▶ **EXCERPTED RECORDS**:
* * * * * * * * *

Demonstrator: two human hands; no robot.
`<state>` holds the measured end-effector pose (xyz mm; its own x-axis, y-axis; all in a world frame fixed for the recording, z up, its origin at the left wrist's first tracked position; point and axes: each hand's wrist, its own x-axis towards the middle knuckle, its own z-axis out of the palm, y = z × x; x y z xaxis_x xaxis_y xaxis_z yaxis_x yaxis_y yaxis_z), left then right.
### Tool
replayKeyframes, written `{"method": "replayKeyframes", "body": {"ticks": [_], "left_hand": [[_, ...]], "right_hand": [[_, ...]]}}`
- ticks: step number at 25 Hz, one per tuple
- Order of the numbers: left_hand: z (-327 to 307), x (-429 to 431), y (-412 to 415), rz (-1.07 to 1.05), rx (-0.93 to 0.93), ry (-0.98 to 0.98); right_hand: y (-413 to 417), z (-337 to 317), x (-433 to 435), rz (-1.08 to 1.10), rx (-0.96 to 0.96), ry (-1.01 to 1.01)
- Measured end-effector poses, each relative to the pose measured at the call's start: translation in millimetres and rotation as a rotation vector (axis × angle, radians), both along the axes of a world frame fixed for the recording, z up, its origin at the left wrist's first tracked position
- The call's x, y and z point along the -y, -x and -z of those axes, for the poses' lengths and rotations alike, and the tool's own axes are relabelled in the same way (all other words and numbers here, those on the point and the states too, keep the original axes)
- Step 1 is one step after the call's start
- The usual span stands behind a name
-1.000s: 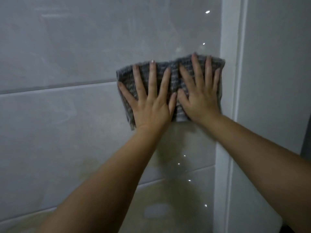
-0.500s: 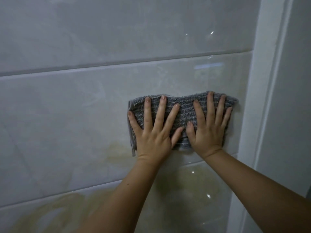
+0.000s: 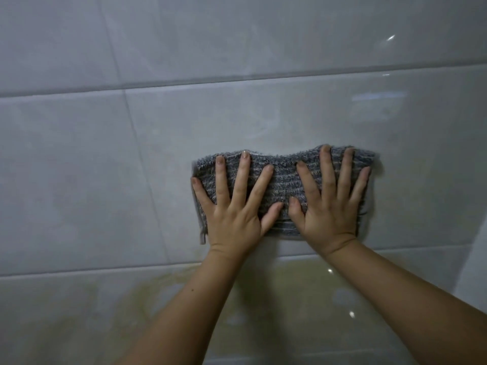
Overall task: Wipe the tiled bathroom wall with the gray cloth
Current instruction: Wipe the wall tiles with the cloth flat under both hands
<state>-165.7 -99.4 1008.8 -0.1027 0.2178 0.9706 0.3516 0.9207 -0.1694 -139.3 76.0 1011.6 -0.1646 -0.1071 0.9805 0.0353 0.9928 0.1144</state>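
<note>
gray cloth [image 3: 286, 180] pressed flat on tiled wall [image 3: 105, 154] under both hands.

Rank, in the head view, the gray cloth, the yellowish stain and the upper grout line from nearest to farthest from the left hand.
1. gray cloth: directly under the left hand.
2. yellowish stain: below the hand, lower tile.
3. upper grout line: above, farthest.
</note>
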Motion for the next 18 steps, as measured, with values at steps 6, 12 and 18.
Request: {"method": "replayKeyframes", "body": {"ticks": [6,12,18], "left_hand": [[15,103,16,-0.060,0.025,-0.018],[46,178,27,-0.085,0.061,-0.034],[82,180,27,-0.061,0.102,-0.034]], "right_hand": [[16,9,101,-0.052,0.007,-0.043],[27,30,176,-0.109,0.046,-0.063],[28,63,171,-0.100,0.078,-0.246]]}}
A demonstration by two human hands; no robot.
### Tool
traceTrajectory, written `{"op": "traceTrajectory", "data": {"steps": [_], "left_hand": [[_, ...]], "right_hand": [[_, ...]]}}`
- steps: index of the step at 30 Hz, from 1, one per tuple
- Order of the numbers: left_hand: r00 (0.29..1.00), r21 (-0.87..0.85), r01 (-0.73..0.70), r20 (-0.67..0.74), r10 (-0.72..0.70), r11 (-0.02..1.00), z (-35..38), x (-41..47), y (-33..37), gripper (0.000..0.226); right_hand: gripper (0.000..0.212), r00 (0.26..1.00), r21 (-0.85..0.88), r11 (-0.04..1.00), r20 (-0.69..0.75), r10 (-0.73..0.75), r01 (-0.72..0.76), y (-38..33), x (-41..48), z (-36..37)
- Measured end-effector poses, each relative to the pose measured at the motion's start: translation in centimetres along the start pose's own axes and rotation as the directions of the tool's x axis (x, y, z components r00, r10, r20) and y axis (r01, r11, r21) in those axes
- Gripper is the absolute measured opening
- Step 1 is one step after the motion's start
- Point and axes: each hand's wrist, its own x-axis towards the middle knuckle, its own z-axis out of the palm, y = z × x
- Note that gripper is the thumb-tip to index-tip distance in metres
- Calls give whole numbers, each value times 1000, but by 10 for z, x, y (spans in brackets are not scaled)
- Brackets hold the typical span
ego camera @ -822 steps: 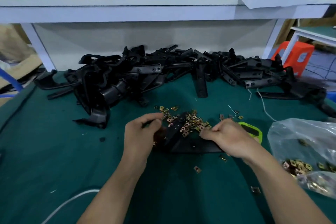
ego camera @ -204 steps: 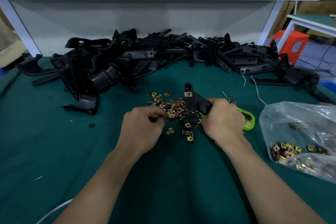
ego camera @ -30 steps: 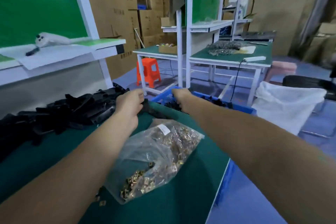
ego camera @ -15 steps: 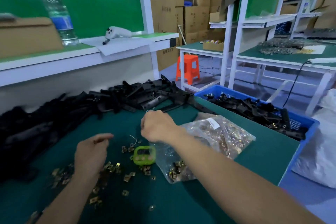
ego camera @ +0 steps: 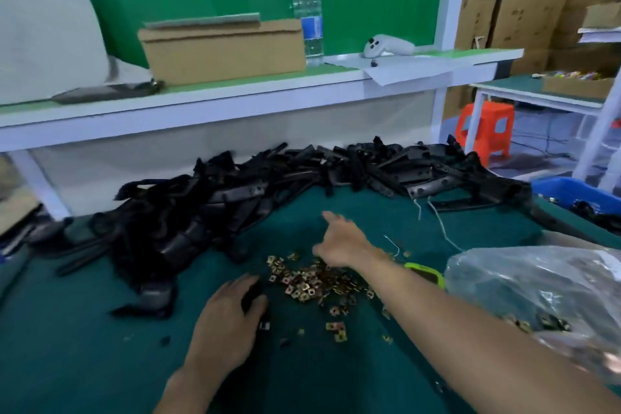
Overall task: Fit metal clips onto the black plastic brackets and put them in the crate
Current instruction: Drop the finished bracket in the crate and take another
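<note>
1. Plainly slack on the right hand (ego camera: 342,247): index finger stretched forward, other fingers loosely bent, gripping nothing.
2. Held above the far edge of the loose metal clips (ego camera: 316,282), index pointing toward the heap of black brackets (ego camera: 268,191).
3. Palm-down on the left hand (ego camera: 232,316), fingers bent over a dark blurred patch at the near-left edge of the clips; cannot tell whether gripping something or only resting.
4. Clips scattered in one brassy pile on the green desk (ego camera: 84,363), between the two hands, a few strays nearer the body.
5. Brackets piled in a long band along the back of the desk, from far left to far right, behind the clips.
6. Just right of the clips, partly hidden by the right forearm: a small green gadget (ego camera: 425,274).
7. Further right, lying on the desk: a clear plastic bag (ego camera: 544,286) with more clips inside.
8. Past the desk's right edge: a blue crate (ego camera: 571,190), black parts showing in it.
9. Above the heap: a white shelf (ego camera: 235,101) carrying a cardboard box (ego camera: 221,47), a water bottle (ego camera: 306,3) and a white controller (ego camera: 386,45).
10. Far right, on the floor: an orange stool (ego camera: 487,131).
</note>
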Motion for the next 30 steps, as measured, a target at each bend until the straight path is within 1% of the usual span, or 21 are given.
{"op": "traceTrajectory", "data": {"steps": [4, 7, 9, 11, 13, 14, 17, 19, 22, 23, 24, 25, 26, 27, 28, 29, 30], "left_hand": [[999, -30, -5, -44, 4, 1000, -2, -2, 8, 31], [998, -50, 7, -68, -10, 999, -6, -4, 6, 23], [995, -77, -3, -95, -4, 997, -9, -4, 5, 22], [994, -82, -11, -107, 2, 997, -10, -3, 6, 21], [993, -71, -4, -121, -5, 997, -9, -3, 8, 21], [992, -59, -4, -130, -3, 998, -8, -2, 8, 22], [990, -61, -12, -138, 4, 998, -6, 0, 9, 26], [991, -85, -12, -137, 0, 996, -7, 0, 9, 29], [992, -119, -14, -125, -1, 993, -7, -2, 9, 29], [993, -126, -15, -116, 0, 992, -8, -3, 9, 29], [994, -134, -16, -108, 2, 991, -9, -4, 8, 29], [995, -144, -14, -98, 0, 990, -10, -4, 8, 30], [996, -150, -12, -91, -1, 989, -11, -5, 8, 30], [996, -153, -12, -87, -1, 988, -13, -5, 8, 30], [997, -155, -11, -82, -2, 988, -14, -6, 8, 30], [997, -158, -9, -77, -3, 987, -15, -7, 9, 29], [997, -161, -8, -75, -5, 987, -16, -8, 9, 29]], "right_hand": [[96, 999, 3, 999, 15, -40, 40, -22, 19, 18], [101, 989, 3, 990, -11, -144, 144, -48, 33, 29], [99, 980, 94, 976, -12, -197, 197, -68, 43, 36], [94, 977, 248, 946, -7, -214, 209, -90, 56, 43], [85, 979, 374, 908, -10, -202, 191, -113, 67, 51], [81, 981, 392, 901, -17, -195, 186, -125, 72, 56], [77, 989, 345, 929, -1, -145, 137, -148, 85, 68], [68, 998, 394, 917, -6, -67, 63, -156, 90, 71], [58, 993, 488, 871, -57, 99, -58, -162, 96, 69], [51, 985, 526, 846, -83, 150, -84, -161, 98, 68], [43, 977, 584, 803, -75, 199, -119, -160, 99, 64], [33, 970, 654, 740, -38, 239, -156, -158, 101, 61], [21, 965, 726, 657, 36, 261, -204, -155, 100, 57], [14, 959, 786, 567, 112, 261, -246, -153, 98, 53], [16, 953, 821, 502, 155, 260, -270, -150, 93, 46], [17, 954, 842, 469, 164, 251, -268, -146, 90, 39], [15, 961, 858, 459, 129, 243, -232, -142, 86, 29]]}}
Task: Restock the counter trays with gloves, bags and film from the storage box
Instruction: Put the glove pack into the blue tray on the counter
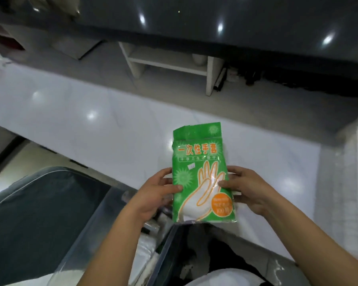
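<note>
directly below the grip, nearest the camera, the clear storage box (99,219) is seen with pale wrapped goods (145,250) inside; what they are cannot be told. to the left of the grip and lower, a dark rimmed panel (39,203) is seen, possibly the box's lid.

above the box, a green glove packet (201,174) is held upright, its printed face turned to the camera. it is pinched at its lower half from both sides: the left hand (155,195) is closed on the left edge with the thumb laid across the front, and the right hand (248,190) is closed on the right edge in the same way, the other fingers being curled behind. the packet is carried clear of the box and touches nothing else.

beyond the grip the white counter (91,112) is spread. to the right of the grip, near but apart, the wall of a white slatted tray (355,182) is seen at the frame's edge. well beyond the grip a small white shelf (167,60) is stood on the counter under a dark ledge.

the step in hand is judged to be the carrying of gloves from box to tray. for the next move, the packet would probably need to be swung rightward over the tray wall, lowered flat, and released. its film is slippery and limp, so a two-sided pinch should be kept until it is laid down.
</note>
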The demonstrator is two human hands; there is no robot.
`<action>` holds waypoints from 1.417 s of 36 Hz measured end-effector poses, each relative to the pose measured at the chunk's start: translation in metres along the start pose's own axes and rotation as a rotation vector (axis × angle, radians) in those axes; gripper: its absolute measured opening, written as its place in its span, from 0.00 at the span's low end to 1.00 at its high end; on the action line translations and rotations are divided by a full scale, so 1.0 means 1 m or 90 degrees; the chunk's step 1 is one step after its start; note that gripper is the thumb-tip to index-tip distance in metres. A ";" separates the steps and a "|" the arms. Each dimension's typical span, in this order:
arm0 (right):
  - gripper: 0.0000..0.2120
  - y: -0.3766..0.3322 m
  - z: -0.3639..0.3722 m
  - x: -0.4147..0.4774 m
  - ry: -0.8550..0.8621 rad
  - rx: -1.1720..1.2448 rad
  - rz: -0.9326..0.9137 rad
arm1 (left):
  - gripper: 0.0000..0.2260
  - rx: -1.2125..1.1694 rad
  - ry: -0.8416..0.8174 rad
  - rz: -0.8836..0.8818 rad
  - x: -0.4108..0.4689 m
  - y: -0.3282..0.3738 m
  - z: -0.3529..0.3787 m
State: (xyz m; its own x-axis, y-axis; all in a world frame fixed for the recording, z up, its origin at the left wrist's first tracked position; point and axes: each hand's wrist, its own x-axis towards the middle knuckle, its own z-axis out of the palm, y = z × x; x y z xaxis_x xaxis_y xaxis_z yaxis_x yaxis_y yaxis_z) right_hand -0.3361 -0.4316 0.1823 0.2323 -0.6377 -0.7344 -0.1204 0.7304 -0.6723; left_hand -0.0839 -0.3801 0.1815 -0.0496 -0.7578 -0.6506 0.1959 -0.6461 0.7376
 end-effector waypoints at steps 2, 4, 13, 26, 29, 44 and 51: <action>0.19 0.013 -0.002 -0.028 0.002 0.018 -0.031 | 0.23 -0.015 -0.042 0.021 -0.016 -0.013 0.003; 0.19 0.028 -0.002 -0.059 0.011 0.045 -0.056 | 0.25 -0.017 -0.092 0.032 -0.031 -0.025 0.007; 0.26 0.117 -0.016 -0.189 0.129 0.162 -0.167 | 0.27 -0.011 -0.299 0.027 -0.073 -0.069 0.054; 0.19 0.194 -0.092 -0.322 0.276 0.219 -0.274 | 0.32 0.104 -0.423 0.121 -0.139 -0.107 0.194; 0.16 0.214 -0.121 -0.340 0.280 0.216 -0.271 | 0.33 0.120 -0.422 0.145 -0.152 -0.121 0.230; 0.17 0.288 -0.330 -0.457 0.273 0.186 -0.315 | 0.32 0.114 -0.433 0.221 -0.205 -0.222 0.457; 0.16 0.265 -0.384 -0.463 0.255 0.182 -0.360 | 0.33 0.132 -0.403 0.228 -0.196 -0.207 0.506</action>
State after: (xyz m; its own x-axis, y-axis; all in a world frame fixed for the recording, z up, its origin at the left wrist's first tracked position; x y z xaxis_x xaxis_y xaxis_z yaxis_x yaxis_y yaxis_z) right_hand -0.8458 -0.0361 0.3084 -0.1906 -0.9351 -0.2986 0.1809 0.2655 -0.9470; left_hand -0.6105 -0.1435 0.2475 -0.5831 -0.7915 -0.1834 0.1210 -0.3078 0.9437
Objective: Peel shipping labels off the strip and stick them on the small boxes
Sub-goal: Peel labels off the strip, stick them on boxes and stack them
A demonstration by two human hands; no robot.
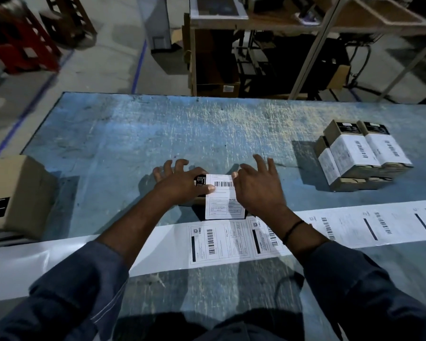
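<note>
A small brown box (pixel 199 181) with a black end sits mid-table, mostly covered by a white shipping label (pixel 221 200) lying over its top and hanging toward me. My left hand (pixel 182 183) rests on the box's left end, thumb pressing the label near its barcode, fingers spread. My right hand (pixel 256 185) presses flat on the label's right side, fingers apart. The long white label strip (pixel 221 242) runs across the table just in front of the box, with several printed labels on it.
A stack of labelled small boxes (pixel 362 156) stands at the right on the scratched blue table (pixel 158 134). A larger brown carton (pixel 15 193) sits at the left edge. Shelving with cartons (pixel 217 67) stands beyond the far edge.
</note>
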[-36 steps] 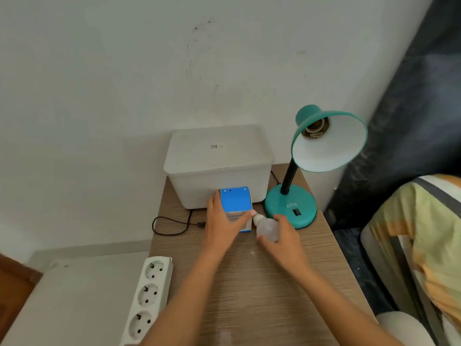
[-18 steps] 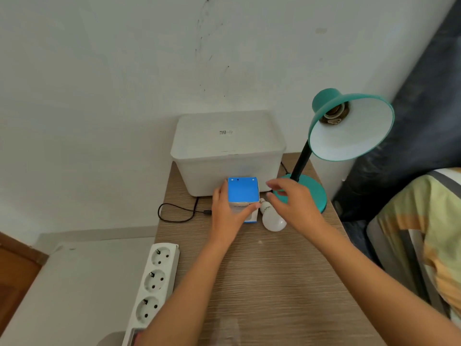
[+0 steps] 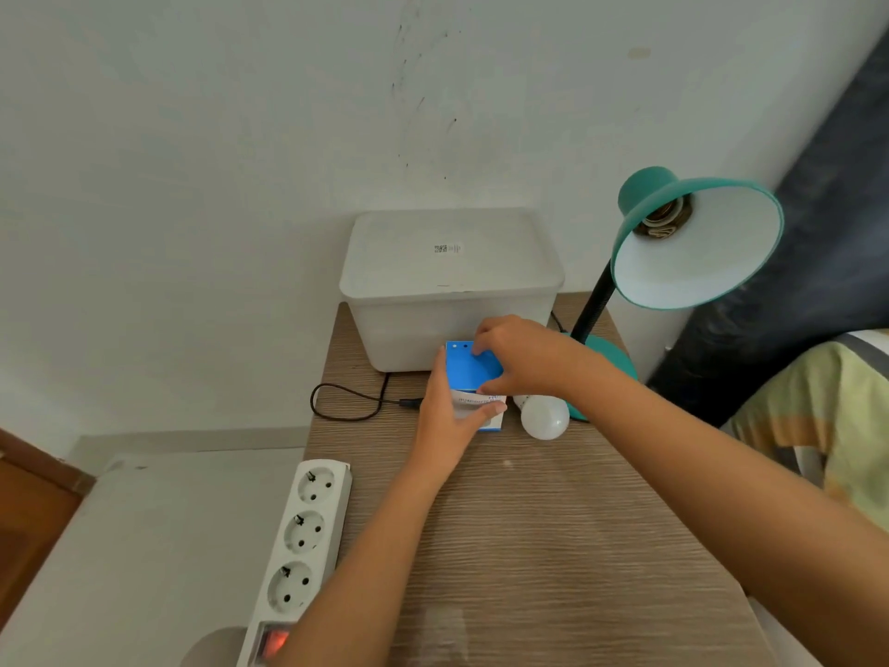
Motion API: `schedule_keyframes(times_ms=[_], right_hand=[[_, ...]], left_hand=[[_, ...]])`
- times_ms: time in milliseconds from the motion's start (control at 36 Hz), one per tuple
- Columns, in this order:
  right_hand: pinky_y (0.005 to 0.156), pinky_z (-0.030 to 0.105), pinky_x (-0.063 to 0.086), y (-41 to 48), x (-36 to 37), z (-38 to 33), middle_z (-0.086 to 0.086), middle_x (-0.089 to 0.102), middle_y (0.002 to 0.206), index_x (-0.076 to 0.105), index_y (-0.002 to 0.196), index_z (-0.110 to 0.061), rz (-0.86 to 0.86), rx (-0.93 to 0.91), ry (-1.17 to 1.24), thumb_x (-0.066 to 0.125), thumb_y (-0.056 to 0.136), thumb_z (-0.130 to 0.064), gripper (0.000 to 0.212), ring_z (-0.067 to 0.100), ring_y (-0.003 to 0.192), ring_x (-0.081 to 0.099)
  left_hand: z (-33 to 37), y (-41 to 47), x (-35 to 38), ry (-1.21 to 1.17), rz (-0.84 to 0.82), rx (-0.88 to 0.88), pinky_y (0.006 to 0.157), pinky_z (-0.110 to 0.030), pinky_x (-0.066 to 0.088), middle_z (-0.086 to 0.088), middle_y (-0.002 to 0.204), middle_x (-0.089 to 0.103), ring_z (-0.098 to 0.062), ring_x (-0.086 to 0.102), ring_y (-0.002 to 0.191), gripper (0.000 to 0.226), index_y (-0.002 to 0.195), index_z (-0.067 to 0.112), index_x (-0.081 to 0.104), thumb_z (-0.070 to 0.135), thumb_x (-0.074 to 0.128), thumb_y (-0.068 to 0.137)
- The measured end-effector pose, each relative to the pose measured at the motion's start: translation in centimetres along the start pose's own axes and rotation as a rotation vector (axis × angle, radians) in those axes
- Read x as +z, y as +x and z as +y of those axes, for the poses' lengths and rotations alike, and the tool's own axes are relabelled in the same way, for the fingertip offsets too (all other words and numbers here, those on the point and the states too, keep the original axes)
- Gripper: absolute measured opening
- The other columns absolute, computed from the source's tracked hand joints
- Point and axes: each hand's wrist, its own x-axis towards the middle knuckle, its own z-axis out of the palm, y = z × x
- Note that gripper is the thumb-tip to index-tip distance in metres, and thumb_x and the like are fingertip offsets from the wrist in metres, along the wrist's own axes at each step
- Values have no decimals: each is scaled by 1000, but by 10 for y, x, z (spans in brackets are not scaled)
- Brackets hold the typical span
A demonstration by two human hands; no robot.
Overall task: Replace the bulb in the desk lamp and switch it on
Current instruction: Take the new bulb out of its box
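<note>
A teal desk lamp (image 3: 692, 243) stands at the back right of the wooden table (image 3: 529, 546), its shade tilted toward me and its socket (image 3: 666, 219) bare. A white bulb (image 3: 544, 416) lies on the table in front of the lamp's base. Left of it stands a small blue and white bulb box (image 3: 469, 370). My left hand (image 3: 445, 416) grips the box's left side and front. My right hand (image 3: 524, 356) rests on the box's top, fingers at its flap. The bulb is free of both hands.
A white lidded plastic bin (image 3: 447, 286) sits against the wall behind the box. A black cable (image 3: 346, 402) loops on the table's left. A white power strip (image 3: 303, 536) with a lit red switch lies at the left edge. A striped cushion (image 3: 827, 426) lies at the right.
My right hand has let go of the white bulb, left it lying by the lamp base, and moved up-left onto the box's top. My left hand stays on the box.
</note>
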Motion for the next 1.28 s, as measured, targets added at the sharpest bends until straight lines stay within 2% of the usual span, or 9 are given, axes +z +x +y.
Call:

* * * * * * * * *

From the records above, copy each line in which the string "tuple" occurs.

▶ **OUTPUT FOR THIS EXERCISE**:
- ticks: step number at 25 Hz, one per tuple
- steps: index of the step at 30 Hz, from 1, one per tuple
- times_ms: time in milliseconds from the motion's start (control at 36 Hz), one per tuple

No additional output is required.